Staring at a map is one thing but you need to figure out how far these hikes will take you because it’ll feel a lot different when you’re walking through the trail. The best way to do this is to take a look at the distance measurements of the trail. It’s great if you make walking journeys often, so you have a practical idea of how far a mile is.

Remember that the walking pace for the average person is approximately 3 miles per hour. You’ll either be slightly above or below this average. Also consider that you’ll walk a little slower when you’re on uneven terrain, possibly uphill while carrying the weight of all your gear. Walking with weight on your back is much more strenuous than an evening stroll, so you’ll likely lag at first and take even longer to cover the distance.

A 5-mile hike is perfectly respectable for a beginner like yourself, so we’d recommend that for your first hike. You can find hikes that are a little shorter or longer than that too, to match how confident you are in your hiking ability. As we’ve said above, if you’re not confident in hiking then go with somebody who is.

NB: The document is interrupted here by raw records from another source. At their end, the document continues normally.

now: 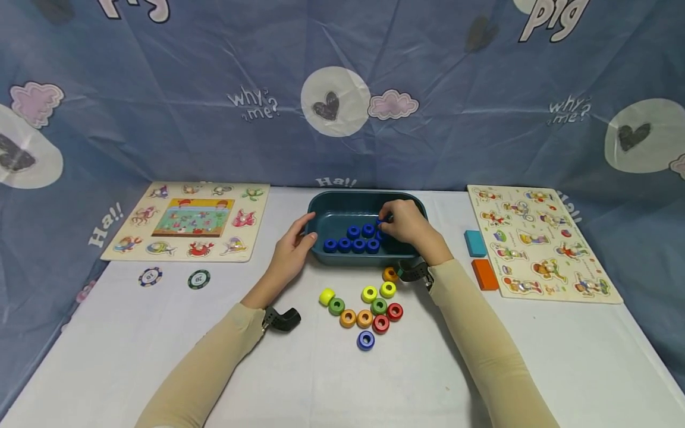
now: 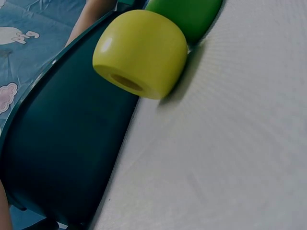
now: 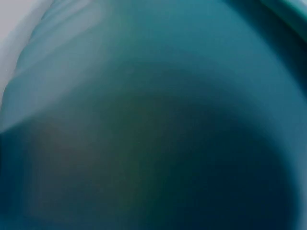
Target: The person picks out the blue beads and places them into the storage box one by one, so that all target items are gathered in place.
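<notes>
A dark teal tray [image 1: 342, 205] holds several blue beads [image 1: 345, 244] grouped along its front side. My left hand [image 1: 291, 249] rests against the tray's left end, its thumb and fingers spread at the rim. Inside the tray's right half, my right hand [image 1: 404, 223] bends its fingers down and pinches a blue bead [image 1: 380, 223], partly hidden by the fingertips. In the left wrist view, a yellow bead [image 2: 141, 52] lies close by the tray wall [image 2: 62, 129]. The right wrist view is a teal blur.
In front of the tray lie loose yellow, green [image 1: 336, 306], orange [image 1: 348, 318] and red beads [image 1: 380, 324], and one blue bead [image 1: 366, 340]. Picture boards [image 1: 246, 244] stand left and right [image 1: 535, 238]. Two chips [image 1: 150, 276], a teal block [image 1: 474, 244] and an orange block [image 1: 484, 274] lie nearby.
</notes>
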Action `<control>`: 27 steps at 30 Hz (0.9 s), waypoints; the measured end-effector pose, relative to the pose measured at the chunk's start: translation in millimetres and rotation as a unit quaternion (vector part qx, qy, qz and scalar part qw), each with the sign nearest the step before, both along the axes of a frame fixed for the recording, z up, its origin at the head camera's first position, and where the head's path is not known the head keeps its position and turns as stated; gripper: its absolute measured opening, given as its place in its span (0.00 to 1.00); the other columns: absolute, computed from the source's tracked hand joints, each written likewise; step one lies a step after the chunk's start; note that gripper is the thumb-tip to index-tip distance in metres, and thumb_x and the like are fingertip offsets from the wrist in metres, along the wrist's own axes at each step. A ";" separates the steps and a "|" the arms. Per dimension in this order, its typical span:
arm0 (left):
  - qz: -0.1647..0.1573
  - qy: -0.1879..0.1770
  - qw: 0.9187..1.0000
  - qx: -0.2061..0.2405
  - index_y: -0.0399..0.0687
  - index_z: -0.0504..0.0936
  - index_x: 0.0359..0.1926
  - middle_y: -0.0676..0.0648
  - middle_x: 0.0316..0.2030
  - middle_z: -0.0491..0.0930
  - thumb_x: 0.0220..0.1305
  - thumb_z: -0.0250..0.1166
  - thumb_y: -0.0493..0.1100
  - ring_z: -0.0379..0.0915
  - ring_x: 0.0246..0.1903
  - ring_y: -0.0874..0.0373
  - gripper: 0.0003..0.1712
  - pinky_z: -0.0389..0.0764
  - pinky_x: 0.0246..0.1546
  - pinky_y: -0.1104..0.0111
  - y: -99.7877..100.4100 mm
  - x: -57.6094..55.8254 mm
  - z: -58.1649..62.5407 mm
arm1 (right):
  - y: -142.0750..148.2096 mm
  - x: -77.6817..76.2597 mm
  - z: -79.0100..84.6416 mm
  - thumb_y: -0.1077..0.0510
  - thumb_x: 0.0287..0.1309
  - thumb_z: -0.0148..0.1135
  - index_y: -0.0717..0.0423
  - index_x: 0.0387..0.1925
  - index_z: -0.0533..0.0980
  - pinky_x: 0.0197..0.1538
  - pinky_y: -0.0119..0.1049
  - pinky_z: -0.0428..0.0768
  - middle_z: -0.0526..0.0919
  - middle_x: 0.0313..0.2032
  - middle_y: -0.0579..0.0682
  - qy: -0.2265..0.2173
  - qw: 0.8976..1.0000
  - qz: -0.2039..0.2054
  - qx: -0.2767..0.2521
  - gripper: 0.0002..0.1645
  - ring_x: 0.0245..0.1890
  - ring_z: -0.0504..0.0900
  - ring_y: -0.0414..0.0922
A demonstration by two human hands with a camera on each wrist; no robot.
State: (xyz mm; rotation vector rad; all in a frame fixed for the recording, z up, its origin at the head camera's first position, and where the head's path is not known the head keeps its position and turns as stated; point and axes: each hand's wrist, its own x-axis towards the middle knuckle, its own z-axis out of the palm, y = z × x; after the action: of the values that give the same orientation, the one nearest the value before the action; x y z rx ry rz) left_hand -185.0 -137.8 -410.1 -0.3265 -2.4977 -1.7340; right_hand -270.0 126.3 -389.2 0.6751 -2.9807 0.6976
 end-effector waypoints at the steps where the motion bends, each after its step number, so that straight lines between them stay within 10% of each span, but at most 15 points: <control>1: 0.001 0.000 1.000 0.000 0.39 0.64 0.70 0.37 0.70 0.62 0.72 0.53 0.39 0.67 0.65 0.40 0.28 0.71 0.64 0.51 0.0 0.0 0.0 | 0.0 -0.1 -0.5 0.60 0.54 0.69 0.59 0.34 0.82 0.41 0.43 0.81 0.87 0.37 0.55 -0.002 1.000 -0.002 -0.001 0.06 0.36 0.84 0.49; 27: -0.001 0.001 1.000 -0.008 0.40 0.63 0.71 0.38 0.71 0.61 0.73 0.52 0.40 0.63 0.68 0.41 0.28 0.69 0.66 0.53 -0.5 2.0 2.0 | 0.2 -1.3 -7.7 0.60 0.57 0.65 0.57 0.33 0.82 0.38 0.39 0.78 0.86 0.36 0.53 -0.023 0.999 0.007 -0.027 0.04 0.32 0.79 0.46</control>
State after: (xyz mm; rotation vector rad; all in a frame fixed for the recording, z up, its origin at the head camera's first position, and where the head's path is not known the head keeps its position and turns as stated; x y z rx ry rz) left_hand -183.0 -138.3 -408.1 -0.3321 -2.5121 -1.7148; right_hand -271.3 126.5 -396.9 0.6879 -2.9897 0.8021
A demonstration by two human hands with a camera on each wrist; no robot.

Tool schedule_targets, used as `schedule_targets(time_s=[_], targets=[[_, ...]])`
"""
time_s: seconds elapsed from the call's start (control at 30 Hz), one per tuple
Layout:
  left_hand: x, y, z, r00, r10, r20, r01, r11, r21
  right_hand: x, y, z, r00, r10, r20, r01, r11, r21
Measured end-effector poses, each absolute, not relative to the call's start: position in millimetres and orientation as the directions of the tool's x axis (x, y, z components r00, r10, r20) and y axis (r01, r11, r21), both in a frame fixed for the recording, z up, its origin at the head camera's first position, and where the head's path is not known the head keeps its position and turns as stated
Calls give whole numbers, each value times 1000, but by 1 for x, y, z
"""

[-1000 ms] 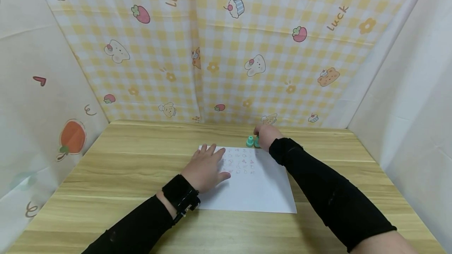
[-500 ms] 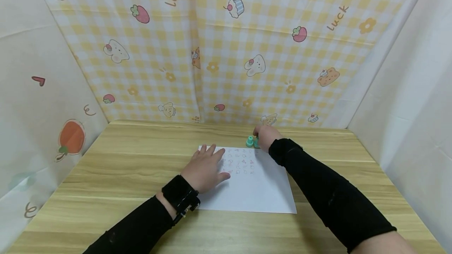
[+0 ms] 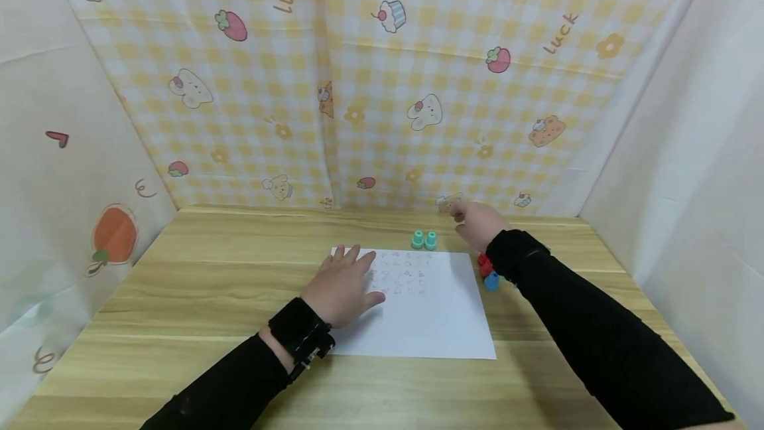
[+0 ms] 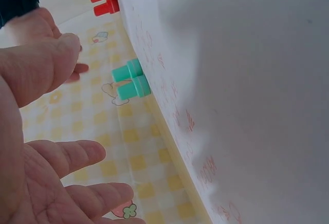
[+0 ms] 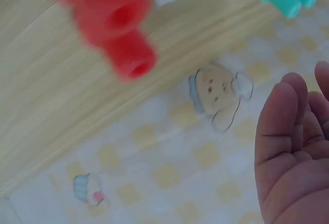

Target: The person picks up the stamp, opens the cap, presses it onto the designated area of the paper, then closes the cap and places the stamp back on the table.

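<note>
My left hand (image 3: 337, 290) rests with spread fingers on the left part of a white sheet of paper (image 3: 436, 327). Small reddish marks run in rows across the paper's upper half. Two turquoise stepped plastic pegs (image 3: 431, 241) stand side by side just beyond the sheet's far edge. To their right hovers my right hand (image 3: 482, 224), fingers loosely bent and holding nothing, as the right wrist view shows its bare palm (image 5: 303, 193). Beneath that wrist, at the sheet's right edge, are red pegs (image 3: 485, 264) and a blue peg (image 3: 491, 281), partly hidden by the sleeve.
A wood-grain table (image 3: 227, 284) carries everything. A yellow checked curtain (image 3: 370, 138) hangs along its back edge, with pale cloth (image 3: 674, 171) on the right and a printed white cloth (image 3: 71, 184) on the left.
My right hand has let go of the right turquoise peg and moved up and right, uncovering it and the red and blue pegs. The left hand stays on the paper.
</note>
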State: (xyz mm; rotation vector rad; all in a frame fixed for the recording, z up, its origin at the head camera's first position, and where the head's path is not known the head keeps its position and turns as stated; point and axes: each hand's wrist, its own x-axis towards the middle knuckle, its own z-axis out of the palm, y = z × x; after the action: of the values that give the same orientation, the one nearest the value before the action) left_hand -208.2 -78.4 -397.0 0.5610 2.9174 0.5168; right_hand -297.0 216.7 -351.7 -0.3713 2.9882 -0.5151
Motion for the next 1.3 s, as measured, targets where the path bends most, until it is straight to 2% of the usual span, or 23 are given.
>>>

Along with the distance of the trail, take a look at how the trail elevates over time. Wilderness land isn’t flat, so there are going to be hills, mountains, valleys, and ridges that need traversing.

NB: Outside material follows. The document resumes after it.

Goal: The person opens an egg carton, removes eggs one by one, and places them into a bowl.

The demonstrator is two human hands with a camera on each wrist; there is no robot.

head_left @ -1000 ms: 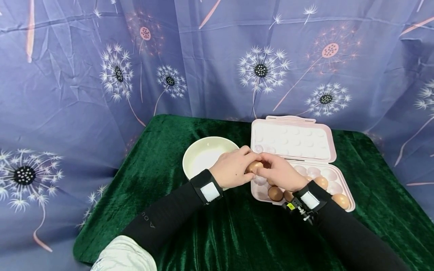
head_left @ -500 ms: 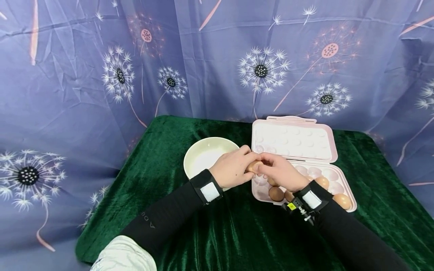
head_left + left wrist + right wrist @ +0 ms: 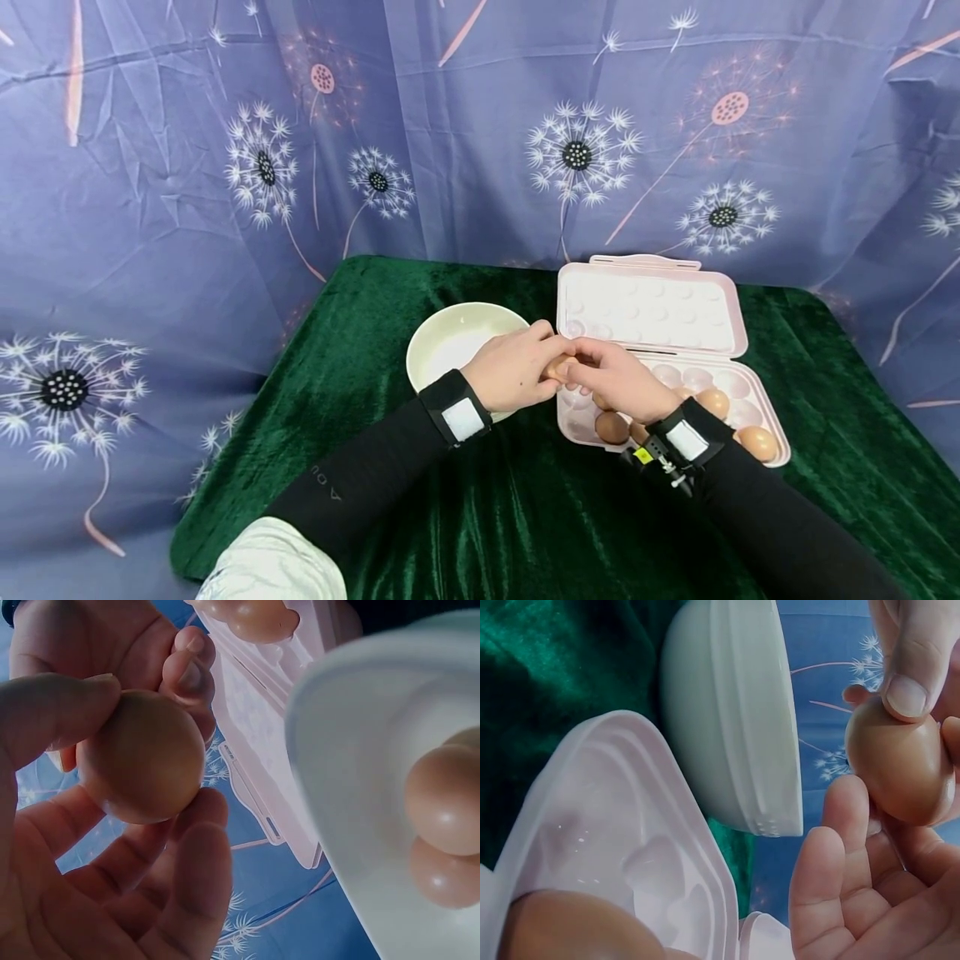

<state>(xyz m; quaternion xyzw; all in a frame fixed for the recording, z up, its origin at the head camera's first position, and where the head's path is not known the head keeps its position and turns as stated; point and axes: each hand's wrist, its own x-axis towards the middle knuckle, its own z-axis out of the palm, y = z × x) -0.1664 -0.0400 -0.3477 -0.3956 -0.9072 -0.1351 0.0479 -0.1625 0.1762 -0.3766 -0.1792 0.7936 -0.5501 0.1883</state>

As a beginner, we’d advise you to go for a relatively level trail. Trails that are level are easier on your feet and legs and can be completed in less time. If you need some perspective on how the elevation of the ground changes traversal times, consider that 1,000 feet in elevation will typically add a mile to your hike. That’s also pretty steep, too, so we wouldn’t recommend climbing land with that degree of elevation. However, you can use that number as a reference to measure different elevations. 250 feet can add 15 minutes, if a little more. 500 feet will add approximately 30 minutes. Factor these time differentials into your hiking plan.

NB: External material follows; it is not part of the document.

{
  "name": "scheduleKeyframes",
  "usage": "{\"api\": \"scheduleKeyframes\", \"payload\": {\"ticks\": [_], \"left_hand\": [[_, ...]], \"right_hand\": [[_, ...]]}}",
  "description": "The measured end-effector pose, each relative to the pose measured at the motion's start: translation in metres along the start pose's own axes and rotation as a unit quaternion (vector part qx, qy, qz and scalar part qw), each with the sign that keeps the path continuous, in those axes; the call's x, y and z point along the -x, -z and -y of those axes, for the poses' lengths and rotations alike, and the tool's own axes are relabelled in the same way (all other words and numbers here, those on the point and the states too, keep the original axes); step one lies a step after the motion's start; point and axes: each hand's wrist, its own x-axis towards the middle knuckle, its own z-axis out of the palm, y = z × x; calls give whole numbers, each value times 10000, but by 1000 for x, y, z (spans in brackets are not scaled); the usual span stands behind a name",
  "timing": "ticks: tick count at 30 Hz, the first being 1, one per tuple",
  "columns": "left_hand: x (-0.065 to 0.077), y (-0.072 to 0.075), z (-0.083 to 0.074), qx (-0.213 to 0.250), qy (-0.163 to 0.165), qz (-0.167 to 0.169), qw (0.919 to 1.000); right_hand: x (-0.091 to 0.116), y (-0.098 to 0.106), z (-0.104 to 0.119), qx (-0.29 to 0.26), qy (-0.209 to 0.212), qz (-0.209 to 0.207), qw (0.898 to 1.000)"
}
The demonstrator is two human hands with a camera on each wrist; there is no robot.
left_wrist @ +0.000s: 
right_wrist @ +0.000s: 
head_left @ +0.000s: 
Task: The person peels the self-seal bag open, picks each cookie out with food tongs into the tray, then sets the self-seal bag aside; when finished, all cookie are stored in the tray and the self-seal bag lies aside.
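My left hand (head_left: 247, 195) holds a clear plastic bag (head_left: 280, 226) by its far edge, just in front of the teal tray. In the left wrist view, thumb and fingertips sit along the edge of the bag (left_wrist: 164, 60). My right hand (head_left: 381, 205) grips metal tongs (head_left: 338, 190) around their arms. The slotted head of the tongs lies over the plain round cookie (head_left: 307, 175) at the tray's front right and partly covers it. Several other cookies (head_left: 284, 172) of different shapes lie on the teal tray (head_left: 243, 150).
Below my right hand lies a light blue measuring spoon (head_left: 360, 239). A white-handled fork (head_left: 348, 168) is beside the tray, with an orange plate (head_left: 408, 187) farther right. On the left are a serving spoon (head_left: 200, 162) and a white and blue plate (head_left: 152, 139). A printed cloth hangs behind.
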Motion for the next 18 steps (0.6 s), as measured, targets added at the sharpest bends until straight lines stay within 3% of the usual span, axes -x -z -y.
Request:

Consider Weather Conditions

Lastly, you should pay attention to the weather. Weather forecasts aren’t always accurate but they get the broad weather conditions correct. If a blizzard or some other storm is moving in, maybe it isn’t worth the risk to get caught in it on the trail. Likewise, you don’t want to walk around in a padded fleece jacket if the weather is turning hot at the end of the day. Remember that weather conditions determine what you wear and what you pack, so pack on the day of the hike.

If you’re hiking over several days, use a small radio or your phone to keep track of the forecasts. Most forecasts are calculated at least a week in advance, so you should have some data before you head out anyway, but it’s best to know what’s coming when you’re out on the trail for extended periods.



Three hiking hikers one scoping the way with a monocular, one holding the map and one leading the way with a wooden hiking pole

Now you’ve reached the end of our guide, congratulations! You should now know everything somebody needs to know before they head out. Are there other things to learn? Possibly. Many hikers graduate into fully-fledged campers, backpackers, and mountaineers, all of which require new skill sets and a lot of new equipment. Only you can decide if you’re going to pursue those or if hiking is good enough for you.

With the information we’ve covered in this guide, your first hikes should be a success. If you get a feel for hiking and enjoy the activity, you’ll find that the experience of hiking teaches you a lot too. That said, sometimes it’s easy to forget something when packing, so check back with our checklist if you ever feel like you’ve missed a piece of equipment while packing for the next adventure.

Finally, all that’s left to say is good luck, and we hope you enjoy your hike.